### WORK TO BE COMPLETED:
Leaving out every picture, copy the lines of the data exactly, from the first through the line containing "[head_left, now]".

### COLLECTED DATA:

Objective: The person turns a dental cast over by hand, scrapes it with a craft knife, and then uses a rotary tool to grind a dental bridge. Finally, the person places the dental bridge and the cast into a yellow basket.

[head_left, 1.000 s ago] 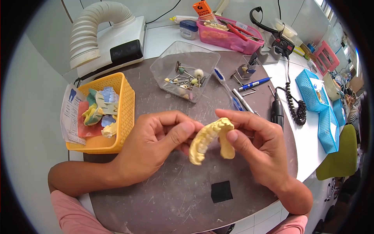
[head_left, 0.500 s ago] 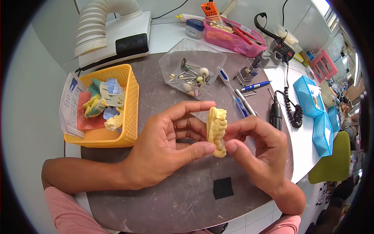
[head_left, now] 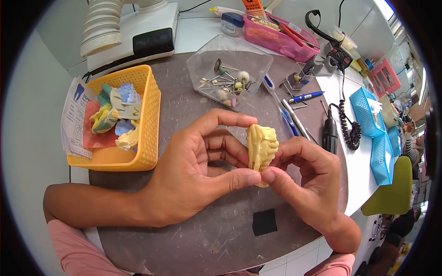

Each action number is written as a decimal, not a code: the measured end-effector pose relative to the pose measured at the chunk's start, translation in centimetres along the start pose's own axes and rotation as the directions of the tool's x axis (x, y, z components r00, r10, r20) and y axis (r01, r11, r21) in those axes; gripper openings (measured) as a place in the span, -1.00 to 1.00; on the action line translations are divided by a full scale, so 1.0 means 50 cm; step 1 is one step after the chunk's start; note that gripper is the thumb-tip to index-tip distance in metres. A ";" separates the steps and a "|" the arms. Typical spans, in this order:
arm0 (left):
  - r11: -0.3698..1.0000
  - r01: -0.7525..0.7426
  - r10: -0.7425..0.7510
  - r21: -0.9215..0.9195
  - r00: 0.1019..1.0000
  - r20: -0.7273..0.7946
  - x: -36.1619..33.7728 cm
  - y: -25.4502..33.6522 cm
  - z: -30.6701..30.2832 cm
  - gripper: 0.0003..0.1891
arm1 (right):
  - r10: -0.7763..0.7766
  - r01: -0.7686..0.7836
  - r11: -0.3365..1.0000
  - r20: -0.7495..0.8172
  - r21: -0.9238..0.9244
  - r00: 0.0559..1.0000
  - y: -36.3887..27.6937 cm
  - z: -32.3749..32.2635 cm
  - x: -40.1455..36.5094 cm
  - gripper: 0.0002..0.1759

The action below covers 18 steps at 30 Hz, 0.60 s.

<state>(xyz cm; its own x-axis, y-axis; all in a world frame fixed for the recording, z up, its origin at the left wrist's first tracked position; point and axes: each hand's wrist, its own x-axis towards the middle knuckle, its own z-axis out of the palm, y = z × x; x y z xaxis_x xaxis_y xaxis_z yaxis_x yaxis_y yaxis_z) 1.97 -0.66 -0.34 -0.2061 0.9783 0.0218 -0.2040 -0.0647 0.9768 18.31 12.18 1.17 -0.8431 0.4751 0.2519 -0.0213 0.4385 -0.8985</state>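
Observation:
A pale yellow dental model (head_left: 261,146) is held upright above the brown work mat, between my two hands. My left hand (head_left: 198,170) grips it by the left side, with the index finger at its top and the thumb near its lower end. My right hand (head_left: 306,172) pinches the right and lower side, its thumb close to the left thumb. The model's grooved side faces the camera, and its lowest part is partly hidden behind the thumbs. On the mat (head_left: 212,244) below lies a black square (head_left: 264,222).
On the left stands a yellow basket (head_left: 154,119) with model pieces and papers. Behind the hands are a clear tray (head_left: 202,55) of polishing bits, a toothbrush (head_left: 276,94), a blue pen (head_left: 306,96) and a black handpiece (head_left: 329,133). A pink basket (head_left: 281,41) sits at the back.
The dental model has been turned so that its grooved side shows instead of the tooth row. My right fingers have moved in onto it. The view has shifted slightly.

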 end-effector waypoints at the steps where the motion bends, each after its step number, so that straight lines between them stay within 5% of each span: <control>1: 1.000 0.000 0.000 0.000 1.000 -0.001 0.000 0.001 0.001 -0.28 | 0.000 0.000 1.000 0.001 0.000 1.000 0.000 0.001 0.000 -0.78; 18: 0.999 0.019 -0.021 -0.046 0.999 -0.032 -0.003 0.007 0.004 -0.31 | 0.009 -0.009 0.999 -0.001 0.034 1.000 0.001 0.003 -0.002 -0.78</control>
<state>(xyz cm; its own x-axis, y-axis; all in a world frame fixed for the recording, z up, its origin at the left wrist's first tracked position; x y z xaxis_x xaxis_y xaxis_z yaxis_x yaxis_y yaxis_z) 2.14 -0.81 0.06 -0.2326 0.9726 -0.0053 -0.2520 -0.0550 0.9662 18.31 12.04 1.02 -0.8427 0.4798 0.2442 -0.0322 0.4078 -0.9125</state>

### TASK SOLUTION:
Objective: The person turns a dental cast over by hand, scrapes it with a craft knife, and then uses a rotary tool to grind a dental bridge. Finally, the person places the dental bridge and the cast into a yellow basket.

[head_left, 1.000 s ago] 
[head_left, 0.500 s ago] 
[head_left, now] 

The submitted answer is complete.